WHAT NEEDS TO BE DONE ->
Please return the lines, both ends included, that run from the one containing "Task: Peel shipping" to the last line of the data below, exactly and alone.

RECORDS SUPPLIED ->

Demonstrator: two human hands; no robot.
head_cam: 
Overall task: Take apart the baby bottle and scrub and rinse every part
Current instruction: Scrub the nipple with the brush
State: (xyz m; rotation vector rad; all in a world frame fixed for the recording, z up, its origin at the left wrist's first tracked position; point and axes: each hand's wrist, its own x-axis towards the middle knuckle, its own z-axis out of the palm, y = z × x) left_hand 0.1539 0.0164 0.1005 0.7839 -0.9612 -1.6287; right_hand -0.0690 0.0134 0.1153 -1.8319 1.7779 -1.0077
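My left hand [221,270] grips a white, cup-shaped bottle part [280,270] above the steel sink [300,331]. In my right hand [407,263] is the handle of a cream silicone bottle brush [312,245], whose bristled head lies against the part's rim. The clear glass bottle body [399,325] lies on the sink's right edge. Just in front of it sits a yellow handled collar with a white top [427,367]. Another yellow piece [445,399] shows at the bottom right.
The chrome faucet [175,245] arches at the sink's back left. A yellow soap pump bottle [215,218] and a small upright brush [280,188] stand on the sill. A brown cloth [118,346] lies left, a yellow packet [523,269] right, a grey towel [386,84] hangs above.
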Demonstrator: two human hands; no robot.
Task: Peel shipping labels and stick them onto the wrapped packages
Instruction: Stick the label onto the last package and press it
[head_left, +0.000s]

TASK RESULT ->
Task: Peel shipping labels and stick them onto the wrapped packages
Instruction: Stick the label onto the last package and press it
[head_left, +0.000s]

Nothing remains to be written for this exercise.